Race, like class, is a useful divider for the majority, according to Whiteford.
“Different countries use it in different ways. In the United States, we’ve always been interested in race because it underpins much of our social fabric, our economic fabric and our history,” she said. “In Great Britain, they don’t talk about race. It’s not on their census. What are they interested in…traditionally as a category? Class.”
Who is “white,” Morrison said, is ultimately subjective. He pointed to Hispanics as an example of the “weakening of ethnic identification” as immigrant groups assimilate.
As generations of a family grow further away from the original immigrant, there’s a decline in Hispanics identifying as Hispanic, he said.

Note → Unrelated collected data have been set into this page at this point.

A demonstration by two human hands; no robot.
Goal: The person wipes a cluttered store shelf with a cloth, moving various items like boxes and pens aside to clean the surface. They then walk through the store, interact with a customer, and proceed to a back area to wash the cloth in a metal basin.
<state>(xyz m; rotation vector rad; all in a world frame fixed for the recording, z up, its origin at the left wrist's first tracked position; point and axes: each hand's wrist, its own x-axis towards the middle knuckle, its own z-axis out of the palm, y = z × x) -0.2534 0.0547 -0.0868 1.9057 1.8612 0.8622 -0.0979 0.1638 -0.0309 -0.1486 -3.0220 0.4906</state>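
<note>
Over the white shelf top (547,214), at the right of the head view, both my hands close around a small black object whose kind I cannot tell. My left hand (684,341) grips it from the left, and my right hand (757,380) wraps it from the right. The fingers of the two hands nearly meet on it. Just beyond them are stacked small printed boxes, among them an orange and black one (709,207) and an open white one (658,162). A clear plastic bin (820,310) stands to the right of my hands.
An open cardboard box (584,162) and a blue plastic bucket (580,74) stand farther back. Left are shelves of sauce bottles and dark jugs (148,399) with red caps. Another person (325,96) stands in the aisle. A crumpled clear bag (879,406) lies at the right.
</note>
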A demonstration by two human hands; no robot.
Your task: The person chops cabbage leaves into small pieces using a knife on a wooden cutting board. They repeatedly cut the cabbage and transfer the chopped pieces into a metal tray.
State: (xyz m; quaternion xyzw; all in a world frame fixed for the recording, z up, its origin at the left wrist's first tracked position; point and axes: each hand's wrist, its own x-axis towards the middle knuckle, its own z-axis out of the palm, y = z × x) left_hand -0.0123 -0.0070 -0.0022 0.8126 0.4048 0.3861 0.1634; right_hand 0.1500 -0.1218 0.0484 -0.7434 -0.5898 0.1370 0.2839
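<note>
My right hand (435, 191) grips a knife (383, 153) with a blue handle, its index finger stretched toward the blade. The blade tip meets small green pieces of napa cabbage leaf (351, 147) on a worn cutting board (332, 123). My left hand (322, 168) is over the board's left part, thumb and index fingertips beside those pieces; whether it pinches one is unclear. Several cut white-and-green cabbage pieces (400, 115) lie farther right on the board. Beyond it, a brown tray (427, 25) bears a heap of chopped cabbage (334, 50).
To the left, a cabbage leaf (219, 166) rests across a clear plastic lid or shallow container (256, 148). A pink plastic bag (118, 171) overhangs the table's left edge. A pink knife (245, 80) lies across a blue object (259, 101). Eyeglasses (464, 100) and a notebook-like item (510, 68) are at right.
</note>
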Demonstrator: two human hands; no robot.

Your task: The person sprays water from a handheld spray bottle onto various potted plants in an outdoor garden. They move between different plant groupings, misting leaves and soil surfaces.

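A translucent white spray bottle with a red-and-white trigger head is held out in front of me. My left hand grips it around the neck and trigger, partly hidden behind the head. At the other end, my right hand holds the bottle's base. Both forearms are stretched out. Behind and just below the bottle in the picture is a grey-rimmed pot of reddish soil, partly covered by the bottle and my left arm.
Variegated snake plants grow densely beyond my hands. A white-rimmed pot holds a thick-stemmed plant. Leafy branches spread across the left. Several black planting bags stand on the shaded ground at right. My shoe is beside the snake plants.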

“What I think distracts us from this trend is that on the census, if you’re considered a minority or any mixed ethnic group,…you also self-identify and Hispanics increasingly self-identify as white.”
Morrison said the fear that people from an immigrant background will one day outnumber “natives” is not a new concern in the U.S.
“Ever since the first big waves of immigration in the mid- and late 19th century began to hit this country, we have heard concern from the non-immigrants that this was not a good thing…that they were somehow going to change the character of the culture of our country.”
And even if in the future race is “no longer an important distinguishing characteristic,” Morrison said, Americans will still divide themselves.
“We will invent others (issues). This is a trait that is innate in humans. We like to have a sense of belonging. We’re still going to look for smaller groups to adhere to,” he said.